Riscosse talmente tanto successo tra le amiche, che le chiesero come facesse a muoversi tanto liberamente, che capì che dalla cosa poteva nascerne un affare. Nel frangente Mary, conosciuta come Polly, per distinguerla dalla madre che aveva lo stesso nome, aveva sposato Richard Peabody e con i fondi del marito fondò una società, che non funzionò un granché però. Il secondo marito Harry Crosby, che l’avrebbe spinta qualche anno più tardi a cambiare il suo nome in Caresse Crosby, la convinse a vendere il brevetto alla Warner Brothers Corset Company per 1.500 dollari (cifra equivalente a circa 21.000 dollari).

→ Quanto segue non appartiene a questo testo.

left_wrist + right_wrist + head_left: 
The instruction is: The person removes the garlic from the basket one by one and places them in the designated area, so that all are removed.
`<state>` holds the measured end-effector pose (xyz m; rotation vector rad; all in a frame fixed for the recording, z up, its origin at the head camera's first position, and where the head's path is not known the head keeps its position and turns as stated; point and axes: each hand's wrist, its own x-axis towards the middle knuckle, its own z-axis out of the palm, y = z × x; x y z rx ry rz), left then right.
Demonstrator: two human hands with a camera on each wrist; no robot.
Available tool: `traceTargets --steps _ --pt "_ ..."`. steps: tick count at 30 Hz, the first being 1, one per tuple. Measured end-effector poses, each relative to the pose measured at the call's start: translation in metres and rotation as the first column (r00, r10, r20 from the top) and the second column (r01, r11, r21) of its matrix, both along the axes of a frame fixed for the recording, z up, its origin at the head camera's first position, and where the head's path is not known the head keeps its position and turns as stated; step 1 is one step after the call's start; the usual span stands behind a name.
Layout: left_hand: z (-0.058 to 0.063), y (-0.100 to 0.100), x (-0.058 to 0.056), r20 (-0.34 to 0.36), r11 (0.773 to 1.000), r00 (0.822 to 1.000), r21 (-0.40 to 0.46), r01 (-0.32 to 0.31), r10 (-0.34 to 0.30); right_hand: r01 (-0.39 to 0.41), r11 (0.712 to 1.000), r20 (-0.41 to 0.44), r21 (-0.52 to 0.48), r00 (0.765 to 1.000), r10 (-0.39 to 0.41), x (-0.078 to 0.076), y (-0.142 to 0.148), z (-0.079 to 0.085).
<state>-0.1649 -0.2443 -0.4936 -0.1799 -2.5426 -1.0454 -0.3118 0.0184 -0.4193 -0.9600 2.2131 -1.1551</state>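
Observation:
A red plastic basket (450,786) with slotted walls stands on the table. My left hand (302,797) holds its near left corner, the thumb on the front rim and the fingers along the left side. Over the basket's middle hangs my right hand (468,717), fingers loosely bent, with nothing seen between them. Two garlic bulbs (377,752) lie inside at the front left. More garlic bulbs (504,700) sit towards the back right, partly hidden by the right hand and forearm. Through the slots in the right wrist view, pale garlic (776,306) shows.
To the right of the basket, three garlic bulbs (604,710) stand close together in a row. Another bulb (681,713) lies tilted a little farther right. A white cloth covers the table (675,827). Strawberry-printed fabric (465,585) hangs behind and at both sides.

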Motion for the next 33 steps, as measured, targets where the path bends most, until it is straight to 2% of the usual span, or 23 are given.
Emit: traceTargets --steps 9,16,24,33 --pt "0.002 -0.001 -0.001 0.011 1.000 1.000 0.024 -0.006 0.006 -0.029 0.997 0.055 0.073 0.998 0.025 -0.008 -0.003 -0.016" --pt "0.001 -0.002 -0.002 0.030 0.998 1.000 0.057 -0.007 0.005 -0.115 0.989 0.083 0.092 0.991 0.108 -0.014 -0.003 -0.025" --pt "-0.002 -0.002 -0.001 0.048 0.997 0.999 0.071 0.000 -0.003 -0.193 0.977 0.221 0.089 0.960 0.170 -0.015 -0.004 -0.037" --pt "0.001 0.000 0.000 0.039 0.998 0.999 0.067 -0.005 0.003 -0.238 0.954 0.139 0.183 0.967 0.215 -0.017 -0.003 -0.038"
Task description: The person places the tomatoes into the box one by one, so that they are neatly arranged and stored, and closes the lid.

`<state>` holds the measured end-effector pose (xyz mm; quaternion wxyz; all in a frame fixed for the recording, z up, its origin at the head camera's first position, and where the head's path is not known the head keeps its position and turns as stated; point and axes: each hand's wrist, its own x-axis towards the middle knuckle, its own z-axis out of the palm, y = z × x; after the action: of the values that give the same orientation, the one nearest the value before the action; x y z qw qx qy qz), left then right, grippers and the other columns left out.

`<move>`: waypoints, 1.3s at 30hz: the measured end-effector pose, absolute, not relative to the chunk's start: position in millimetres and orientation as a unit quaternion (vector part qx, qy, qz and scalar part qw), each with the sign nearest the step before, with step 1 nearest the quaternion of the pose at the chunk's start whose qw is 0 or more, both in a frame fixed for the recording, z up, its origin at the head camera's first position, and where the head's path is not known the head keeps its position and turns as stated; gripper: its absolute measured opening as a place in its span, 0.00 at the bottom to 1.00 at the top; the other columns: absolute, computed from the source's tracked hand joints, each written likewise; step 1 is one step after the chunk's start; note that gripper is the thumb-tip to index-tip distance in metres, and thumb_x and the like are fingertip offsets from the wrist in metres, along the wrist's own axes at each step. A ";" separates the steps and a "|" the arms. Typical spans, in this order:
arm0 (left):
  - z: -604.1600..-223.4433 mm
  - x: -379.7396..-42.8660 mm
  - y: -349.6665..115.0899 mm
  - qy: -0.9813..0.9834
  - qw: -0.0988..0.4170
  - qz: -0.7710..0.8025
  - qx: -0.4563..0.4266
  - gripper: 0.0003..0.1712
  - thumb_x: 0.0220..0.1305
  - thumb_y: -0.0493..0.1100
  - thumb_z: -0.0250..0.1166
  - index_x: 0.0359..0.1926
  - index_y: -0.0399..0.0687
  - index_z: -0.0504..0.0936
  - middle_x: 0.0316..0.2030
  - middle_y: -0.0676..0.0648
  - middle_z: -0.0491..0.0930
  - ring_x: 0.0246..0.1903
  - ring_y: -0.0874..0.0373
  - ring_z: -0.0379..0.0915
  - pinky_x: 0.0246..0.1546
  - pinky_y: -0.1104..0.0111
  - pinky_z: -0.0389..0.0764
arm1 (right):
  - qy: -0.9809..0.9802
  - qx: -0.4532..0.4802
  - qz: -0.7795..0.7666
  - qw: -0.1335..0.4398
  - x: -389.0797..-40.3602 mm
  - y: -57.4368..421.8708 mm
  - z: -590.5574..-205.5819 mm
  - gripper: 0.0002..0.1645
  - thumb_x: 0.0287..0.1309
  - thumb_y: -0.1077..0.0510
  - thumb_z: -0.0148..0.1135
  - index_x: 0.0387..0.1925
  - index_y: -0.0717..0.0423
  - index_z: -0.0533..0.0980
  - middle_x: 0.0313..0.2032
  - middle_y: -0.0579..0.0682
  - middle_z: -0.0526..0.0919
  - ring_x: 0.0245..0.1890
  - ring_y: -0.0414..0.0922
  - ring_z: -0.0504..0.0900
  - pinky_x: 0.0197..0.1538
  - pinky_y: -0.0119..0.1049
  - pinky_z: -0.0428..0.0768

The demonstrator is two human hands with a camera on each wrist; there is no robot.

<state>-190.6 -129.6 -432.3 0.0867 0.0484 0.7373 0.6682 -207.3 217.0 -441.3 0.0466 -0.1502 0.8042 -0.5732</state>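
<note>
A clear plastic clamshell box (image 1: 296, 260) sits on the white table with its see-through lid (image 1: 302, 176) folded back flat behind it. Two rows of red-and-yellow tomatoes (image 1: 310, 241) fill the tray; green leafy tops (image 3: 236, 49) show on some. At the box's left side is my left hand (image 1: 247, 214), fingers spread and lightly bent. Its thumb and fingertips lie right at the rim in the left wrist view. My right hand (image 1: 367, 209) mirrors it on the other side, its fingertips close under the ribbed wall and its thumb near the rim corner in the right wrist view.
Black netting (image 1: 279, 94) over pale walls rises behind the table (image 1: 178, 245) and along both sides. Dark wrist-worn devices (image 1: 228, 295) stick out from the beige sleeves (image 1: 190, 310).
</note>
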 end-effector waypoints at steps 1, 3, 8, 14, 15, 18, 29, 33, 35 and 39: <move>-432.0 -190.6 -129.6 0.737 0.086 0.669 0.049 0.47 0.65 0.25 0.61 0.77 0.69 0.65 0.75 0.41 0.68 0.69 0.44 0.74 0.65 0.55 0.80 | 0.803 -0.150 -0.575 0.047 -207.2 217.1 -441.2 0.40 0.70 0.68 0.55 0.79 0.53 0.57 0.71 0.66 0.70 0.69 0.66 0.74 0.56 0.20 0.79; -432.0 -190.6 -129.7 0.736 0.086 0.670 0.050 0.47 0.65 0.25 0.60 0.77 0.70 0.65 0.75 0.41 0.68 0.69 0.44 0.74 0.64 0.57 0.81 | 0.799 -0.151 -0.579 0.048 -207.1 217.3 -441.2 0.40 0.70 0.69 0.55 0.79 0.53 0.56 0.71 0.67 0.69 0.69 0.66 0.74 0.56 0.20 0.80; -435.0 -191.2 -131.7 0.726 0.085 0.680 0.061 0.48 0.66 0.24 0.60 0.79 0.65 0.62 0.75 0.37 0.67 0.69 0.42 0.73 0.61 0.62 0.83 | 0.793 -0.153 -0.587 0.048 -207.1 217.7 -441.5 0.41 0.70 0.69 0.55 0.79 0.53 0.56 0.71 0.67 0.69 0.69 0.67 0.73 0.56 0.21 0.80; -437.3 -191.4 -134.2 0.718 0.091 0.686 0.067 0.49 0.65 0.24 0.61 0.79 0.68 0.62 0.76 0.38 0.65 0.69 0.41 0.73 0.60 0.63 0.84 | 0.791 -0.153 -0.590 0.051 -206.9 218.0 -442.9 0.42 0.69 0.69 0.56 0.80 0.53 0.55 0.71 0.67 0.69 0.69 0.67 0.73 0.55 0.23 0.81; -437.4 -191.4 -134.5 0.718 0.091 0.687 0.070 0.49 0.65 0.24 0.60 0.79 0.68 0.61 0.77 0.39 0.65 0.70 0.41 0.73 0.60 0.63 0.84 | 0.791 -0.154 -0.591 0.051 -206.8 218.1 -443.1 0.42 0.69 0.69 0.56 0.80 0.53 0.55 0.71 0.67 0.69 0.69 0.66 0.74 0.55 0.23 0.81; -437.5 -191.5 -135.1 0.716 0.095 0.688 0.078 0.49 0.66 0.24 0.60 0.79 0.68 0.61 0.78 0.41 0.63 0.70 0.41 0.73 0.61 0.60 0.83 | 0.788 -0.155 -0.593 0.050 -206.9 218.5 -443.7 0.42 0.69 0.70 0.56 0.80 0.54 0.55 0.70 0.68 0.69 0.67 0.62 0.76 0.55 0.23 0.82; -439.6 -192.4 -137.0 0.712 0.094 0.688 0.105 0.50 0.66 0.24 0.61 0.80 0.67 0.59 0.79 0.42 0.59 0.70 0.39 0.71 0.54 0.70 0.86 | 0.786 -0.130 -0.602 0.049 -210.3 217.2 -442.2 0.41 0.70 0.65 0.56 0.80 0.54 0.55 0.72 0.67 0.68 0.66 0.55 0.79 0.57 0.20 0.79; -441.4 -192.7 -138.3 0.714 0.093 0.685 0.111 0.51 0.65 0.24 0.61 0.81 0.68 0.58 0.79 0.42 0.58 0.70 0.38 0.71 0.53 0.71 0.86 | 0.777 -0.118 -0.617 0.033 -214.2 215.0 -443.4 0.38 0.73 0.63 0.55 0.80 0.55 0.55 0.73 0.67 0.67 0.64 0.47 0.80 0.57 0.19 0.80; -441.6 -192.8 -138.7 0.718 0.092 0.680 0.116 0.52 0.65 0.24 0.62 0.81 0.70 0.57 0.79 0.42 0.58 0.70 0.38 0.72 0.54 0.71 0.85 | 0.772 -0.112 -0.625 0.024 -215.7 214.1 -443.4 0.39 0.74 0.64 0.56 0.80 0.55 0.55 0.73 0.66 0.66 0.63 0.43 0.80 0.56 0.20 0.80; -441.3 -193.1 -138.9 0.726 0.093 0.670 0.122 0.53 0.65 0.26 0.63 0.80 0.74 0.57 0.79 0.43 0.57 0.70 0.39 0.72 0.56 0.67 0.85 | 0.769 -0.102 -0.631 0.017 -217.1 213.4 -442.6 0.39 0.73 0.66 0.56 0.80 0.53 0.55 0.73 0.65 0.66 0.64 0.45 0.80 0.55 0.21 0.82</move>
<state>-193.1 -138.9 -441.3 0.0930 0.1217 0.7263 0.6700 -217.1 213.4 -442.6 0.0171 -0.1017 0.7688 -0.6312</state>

Da lì poi la storia diventa contemporanea. Per amore di precisione bisogna dire che, precedentemente a Mary Phelps, più di qualcuno aveva già avuto l’idea di creare un reggiseno, e che altri uffici brevetti di altri paesi avevano rilasciato il brevetto per una invenzione simile nel 1860. C’è a dirsi anche che il termine reggiseno fu utilizzato per la prima volta da Vogue nel 1907 e la francese Madame Hermione Cadolle, durante l’Esposizione Universale di Parigi del 1889 presentò un corsetto tagliato a metà chiamato “soutien-gorge”, cioè “corsetto-seno”. Nel 2008, poi, durante dei lavori di restauro condotti nel castello di Lengberg – si legge niente di meno che sul sito della Difesa – nel Tirolo orientale, diretti da Harald Stadler, dell’Istituto di Archeologia dell’Università di Innsbruck, in una intercapedine fu trovato un ammasso di stracci e di rifiuti, per lo più pezzi di legno, vecchie scarpe e indumenti, per un totale di 2.700 pezzi.

Tra gli stracci affiorarono 4 reggiseni, di modernissimo taglio e un perizoma con due lacci laterali, simile agli odierni bikini. Che non si trattasse di rifiuti recente fu presto confermato da cinque analisi al carbonio 14, eseguite nel Politecnico Federale di Zurigo. Nessun dubbio i reggiseni e il perizoma risalivano al XV secolo, per l’esattezza al periodo compreso tra il 1440 ed il 1480. Ma la storia dei fazzoletti, dei balli, della New York del 1910 unite alla figura di Polly Peabody, Polly Crosby, Caresse Crosby, che nel tempo divenne editrice e scrittrice erotica, “madrina della generazione perduta di scrittori emigrati a Parigi”, resta la più sognante, incoronandola ancora oggi come l’inventrice del reggiseno.